The Spectator

Feedback | 18 June 2005

Readers respond to recent articles published in <i>The Spectator</i>

issue 18 June 2005

Let them smoke dope

Eric Ellis is way way off in his piece (‘The whingers of Oz’, 11 June). Why are the Australians angry? I would think it’s because the 20-year sentence passed on Schapelle Corby for smuggling marijuana is savage. No doubt Eric Ellis has never smoked any marijuana, but it is a harmless and pleasant plant that, like a couple of cocktails, makes you feel relaxed and, unlike them, quiet. Why is the stuff still illegal? I assume it’s the power of the alcohol lobby (commerce being behind most things).

Alcohol has damaged and killed friends of mine, but I’ve never known anyone harmed by the weed, whose relaxing pleasure I have enjoyed for 40 years, and tobacco (now another demonised natural thing) for 50 years. The demonisation of tobacco, by the way, is supported by the press (especially the Guardian) without debating the consequences. That everyone will be better off without tobacco cannot be proved. What takes its place? Anti-depressants and other pharmaceuticals that have all sorts of side-effects and unknown long-term consequences. Of course the pharmaceutical companies are supporting the anti-smoking campaign.

The BMA is irresponsible for not seeing the consequences of its call for an outright smoking ban, which is to criminalise another industry. The increase in tobacco-smuggling has profound effects on attitudes to law and society.

The alcohol lobby, meanwhile, must have noticed lots of people at weekends just drink water, even in clubs; they don’t need alcohol because they have got something better. Alcohol causes more crime and deaths than any drug. Not that it should be banned. Like drugs, it’s pleasant, and when it was made illegal in America they just made their own.

The Australians should stand up for their freedoms and continue to support Schapelle Corby. They daren’t say marijuana is harmless, so I will, speaking from experience.
David Hockney
London W8

School choice

Michael Heseltine’s description of school choice — allowing parents to use taxpayers’ money to choose independent or state schools — as ‘cloud-cuckoo-land’ (‘Investigation: the Tory way ahead’, 11 June) would be a major surprise to parents in Sweden, certain American cities and the Netherlands where it has worked successfully for the last 13, 15 and 88 years respectively. Contrary to his fears, new schools have opened quickly and failing state schools have improved — often dramatically — in order to keep their pupils.

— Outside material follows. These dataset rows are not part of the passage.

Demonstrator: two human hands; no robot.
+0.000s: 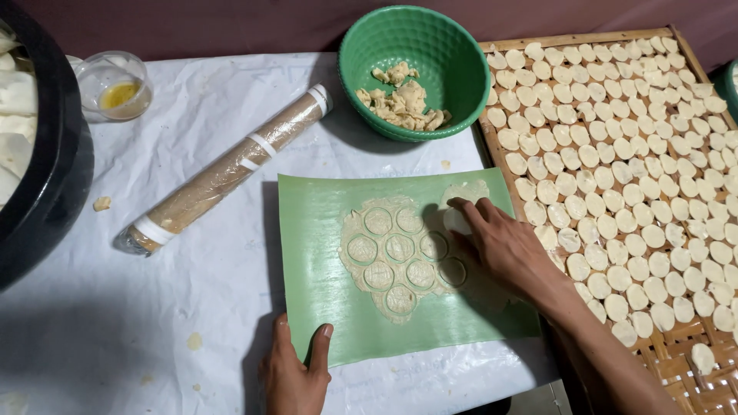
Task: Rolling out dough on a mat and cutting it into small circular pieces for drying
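A person works a thin sheet of dough (396, 253), scored with round cut-outs, spread on a green mat (323, 277) whose long side runs left to right across the white-covered table (192, 154). The right hand (503, 246), fingers loosely spread, presses its fingertips on a dough round (455, 221) at the sheet's upper right edge. The left hand (296, 369) lies open, thumb pinning the mat's near edge. A wrapped rolling pin (227, 170) lies diagonally, pointing toward a green bowl (450, 46) of scraps. Cut discs fill a woven tray (676, 350) at right.
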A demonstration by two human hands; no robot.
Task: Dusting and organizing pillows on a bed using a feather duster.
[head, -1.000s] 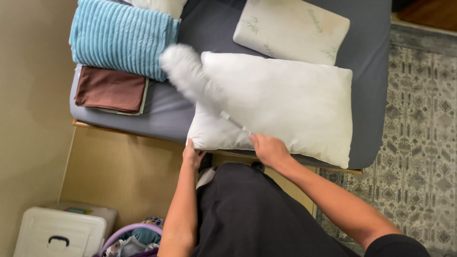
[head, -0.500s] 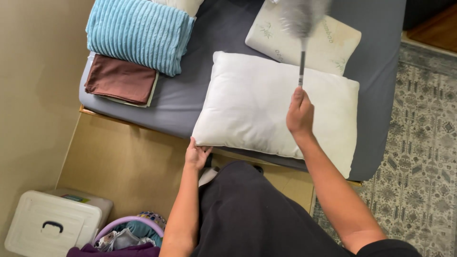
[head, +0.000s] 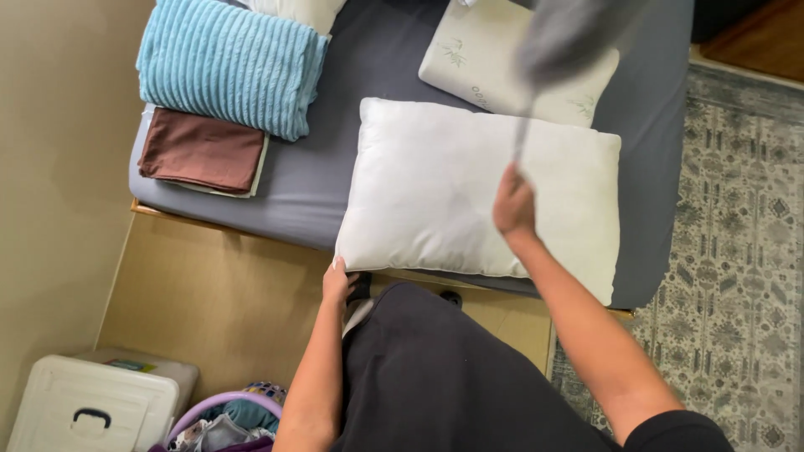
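Observation:
A plump white pillow (head: 452,184) lies on the grey bed sheet (head: 318,180). My left hand (head: 337,283) pinches its near left corner at the bed's edge. My right hand (head: 513,203) hovers over the pillow's right half, closed around the thin handle of a grey duster (head: 569,38). The duster's fluffy head is blurred and raised over a flatter white pillow with a leaf print (head: 486,63) behind.
A folded blue ribbed blanket (head: 230,63) and folded brown cloth (head: 201,151) lie on the bed's left part. A white plastic box (head: 88,406) and a purple basket of laundry (head: 222,414) stand on the floor. A patterned rug (head: 737,276) lies at the right.
The duster swung from the pillow's left end up and across to the right, over the far pillow. My right hand rose with it. My left hand stayed at the corner.

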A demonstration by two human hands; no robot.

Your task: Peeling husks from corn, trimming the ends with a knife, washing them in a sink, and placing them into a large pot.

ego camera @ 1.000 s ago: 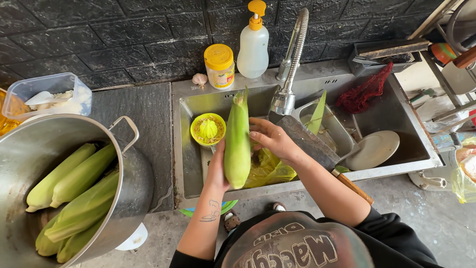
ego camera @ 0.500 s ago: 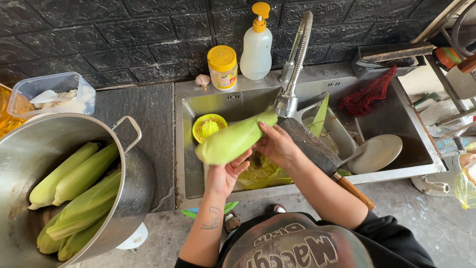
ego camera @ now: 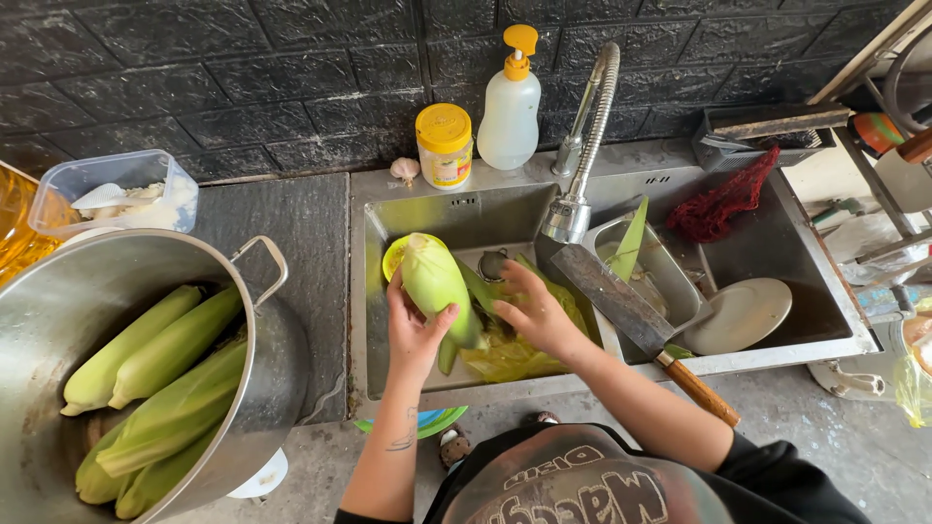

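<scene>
Over the left basin of the steel sink (ego camera: 374, 291) we see the left hand (ego camera: 416, 330) wrapped around an ear of corn (ego camera: 437, 283) still in its pale green husk. The grip is closed on the lower half of the ear, thumb on the right side and fingers behind. The ear's long axis runs from upper left to lower right: its blunt rounded end points up and away toward the back wall, just in front of a round yellow strainer (ego camera: 393, 257), and its tapering husk end points down toward the person, trailing below the hand. The right hand (ego camera: 532, 312) lies just beside it, fingers spread and curled loosely over a pile of stripped husks (ego camera: 515, 354) at the basin's bottom; we cannot tell whether it pinches a leaf.

A cleaver (ego camera: 621, 301) with a wooden handle rests across the divider between the basins, blade pointing up-left. The right basin holds a metal tray (ego camera: 670, 267) and a round plate (ego camera: 743, 315). To the left, on the dark tabletop (ego camera: 282, 218), stands a large steel pot (ego camera: 262, 369) with several husked ears lying in it. Behind the sink stand a soap pump bottle (ego camera: 510, 116) and a yellow-lidded jar (ego camera: 444, 146).
</scene>
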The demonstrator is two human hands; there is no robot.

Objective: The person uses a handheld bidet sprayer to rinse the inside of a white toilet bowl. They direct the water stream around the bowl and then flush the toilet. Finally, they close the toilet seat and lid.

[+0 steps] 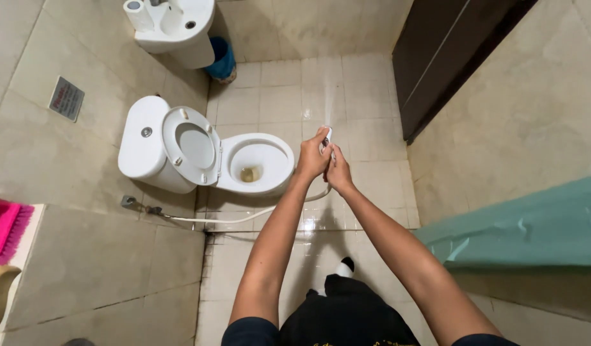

School choice actually works in Britain too, but only for better-off parents who can afford private education or houses in the right catchment areas. The point of education reform is to extend the same opportunity to families in deprived areas, a constituency which Lord Heseltine did so much in government to help. He should support the policy.
Andrew Haldenby
Director, Reform, London SW1

If there was one thing that came out of the last week’s discussion it was that the Tory party really did reject someone who could have led it to victory, viz. Michael Heseltine. When will it be realised that it is not choice that is wanted by most people but services that work and work well? The provision of choice will certainly not give an opportunity to lower taxation.
Philip Feakin
London N2

BBC balance

I was glad that Charles Moore (The Spectator’s notes, 11 June) enjoyed my BBC documentary on the 1975 Common Market referendum. But in talking about the unanimity then of the media for a ‘yes’ vote he repeats the oft-made charge that the BBC was a pro-Market propagandist. This is not the case. I made four films at the time about the campaign and the issues, such as sovereignty; all were strictly neutral and no hierarch ever told me what to say. Nor did I find any evidence of bias when I looked again at all the other broadcasts the BBC made during that campaign. Incidentally, Charles Moore was also wrong to say that the Daily Express was then anti-Market — it was pro.
Michael Cockerell
BBC Political Documentaries, London SW1

Exam pressure

In his article ‘Stagnant Britain’ (28 May) Martin Vander Weyer wrote about what he calls the ‘dumbing down of A-levels’. I am 17 years old and am at present going through the process of sitting the AS-level examinations. I was appalled by his statement, ‘Does anyone seriously doubt, for example, that A-level standards have been progressively dumbed down?’, to which my response is that I for one do.

Yesterday I sat through six gruelling hours of tough examination. Today I will work through a further two and a half hours. The questions are not as easy as Mr Vander Weyer implies.

I propose that for those who suggest that A-levels are being ‘dumbed down’ a trip back to the classroom may well be in order, and I believe that they too should take the AS and A2 examinations, since they would obviously be so easy for them.
Aimée Schofield
Darwen, Lancashire

Credulous

Mark Steyn writes of ‘fraudulent stories about the Koran being flushed down a toilet’ and then goes on to repeat the incredible US claim as to how urine came to be on a copy of the Koran (‘Piss and wind’, 11 June). Can there be anyone else in the world who believes such rubbish? What it must be to have such faith!